• [WHAT THE TASK ASKS]
From the line with "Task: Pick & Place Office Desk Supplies" to the line with "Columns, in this", output every line below exactly, both ends included. Skip the pictures.

[Start of Attachment]

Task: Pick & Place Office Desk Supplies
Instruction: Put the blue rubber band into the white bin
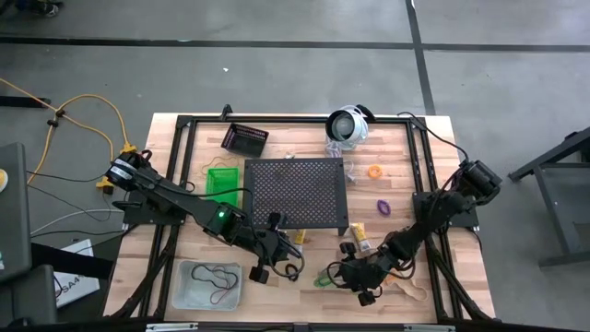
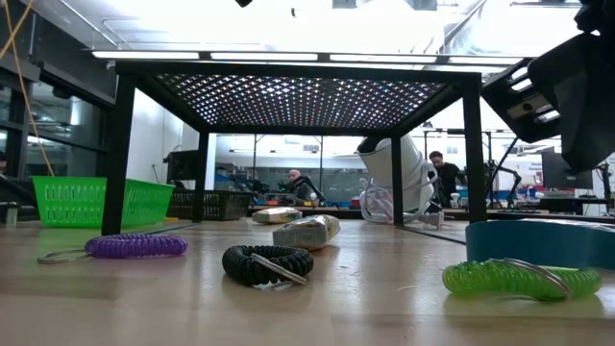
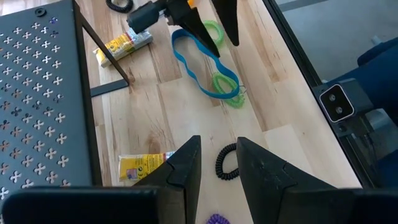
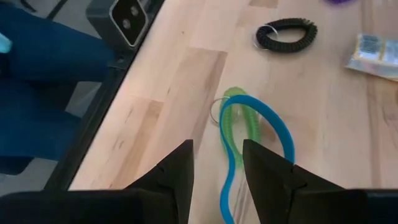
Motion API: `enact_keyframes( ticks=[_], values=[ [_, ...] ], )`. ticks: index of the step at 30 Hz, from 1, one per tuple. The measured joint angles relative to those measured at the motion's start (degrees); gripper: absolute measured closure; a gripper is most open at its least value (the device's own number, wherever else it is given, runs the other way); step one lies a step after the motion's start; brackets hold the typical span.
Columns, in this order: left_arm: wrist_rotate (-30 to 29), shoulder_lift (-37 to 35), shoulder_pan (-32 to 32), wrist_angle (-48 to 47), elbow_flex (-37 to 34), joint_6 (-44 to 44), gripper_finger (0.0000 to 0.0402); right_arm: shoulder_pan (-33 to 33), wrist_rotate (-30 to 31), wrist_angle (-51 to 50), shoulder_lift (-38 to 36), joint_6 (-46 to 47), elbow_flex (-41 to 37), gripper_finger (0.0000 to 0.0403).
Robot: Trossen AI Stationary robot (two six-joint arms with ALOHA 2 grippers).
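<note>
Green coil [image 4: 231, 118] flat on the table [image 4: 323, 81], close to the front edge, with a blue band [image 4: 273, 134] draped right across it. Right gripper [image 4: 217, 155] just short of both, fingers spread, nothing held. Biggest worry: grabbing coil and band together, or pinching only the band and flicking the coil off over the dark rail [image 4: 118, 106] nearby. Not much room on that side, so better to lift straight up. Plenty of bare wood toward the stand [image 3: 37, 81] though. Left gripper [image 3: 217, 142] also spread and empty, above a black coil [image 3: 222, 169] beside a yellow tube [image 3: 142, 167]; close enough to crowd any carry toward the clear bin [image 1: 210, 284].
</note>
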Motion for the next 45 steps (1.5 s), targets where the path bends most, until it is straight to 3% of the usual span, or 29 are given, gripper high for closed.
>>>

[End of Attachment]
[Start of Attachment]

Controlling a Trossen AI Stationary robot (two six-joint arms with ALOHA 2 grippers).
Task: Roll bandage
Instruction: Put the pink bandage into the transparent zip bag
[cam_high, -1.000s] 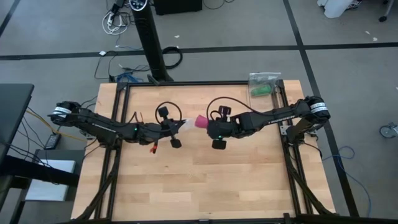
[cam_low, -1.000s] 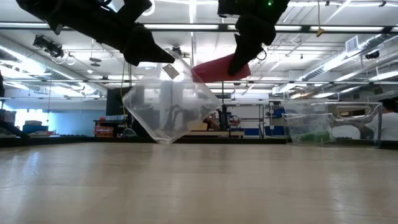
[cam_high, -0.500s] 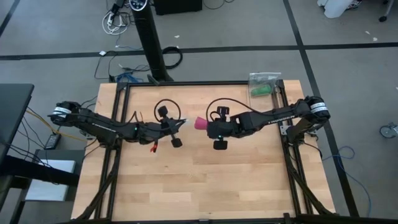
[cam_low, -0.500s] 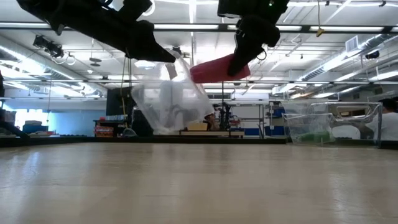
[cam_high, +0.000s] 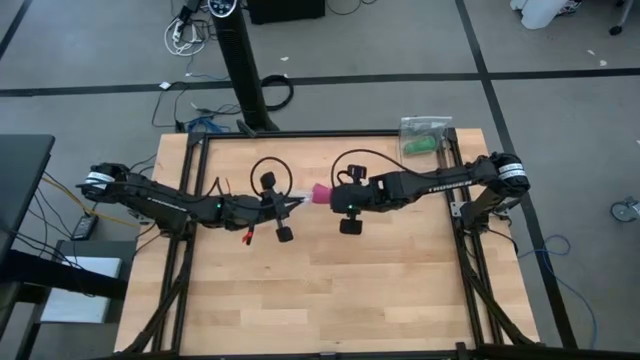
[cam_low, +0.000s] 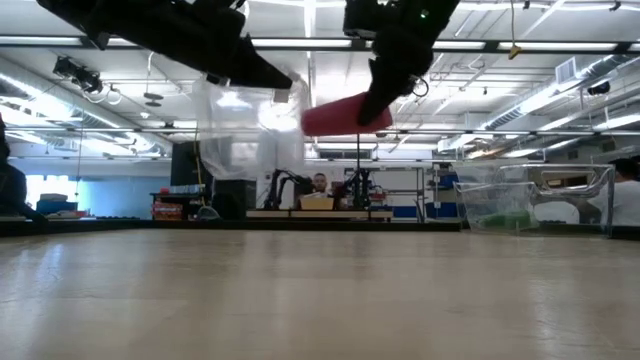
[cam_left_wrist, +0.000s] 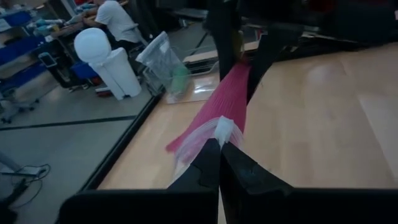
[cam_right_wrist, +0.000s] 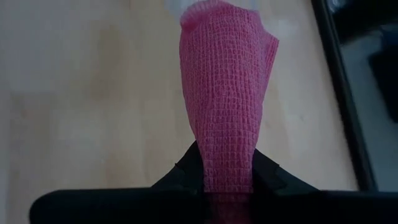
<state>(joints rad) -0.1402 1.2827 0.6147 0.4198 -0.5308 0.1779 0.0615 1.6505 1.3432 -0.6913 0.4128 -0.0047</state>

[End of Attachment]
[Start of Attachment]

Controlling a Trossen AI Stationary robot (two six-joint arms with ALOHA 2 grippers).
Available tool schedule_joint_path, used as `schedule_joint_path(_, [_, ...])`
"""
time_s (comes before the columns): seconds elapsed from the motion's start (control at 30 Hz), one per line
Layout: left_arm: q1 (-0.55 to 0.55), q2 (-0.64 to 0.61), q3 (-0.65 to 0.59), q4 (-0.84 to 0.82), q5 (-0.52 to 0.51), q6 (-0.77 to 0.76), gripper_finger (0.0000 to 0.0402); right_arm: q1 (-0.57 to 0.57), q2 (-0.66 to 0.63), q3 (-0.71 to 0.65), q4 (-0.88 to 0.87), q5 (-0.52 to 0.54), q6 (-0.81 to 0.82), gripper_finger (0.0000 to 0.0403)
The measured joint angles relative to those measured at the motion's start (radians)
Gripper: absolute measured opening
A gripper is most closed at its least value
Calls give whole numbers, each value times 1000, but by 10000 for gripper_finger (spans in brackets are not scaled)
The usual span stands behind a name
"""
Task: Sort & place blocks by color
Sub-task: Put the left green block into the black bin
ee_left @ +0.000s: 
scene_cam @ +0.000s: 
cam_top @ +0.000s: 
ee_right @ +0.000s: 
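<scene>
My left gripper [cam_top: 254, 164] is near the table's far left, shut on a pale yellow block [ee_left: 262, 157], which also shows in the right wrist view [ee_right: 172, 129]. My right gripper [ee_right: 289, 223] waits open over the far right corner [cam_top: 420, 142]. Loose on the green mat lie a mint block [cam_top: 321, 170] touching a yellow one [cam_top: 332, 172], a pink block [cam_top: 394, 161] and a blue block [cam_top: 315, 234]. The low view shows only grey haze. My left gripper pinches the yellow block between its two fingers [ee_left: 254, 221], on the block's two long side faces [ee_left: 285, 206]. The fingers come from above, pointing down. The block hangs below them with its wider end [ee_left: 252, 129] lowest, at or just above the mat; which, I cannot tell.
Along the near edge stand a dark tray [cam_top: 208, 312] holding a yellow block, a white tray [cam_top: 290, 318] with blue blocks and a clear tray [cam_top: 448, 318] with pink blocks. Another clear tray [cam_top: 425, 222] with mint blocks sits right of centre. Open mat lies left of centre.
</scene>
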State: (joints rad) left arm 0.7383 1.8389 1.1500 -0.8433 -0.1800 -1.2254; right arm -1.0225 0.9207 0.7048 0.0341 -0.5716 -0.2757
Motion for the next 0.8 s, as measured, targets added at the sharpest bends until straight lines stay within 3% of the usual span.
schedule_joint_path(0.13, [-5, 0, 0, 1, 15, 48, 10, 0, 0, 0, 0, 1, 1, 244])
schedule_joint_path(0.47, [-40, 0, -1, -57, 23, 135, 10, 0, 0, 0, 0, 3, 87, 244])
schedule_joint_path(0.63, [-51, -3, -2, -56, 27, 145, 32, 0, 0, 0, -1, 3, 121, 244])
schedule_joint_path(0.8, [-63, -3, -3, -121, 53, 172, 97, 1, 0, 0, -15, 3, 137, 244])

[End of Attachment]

• [SOLUTION FOR THIS TASK]
Task: Pick & Place Office Desk Supplies
Instruction: Put the blue rubber band into the white bin
Motion API: `enact_keyframes( ticks=[_], values=[ [_, ...] ], )`. ticks: index of the step at 30 Hz, from 1, one per tuple. The measured joint angles relative to those measured at the motion's start (degrees); gripper: absolute measured closure; a gripper is most open at its least value (the device's own number, wherever else it is given, runs the other way); step one lies a step after the motion's start; brackets hold the typical span.
Columns, in this order: left_arm: wrist_rotate (-30 to 29), shoulder_lift (-37 to 35), shoulder_pan (-32 to 32), wrist_angle (-48 to 47), elbow_flex (-37 to 34), joint_6 (-44 to 44), gripper_finger (0.0000 to 0.0402); right_arm: shoulder_pan (-33 to 33), wrist_rotate (-30 to 31), wrist_angle (-51 to 50), shoulder_lift (-38 to 36), joint_6 (-46 to 47), elbow_flex (-41 to 37), gripper_finger (0.0000 to 0.0403).

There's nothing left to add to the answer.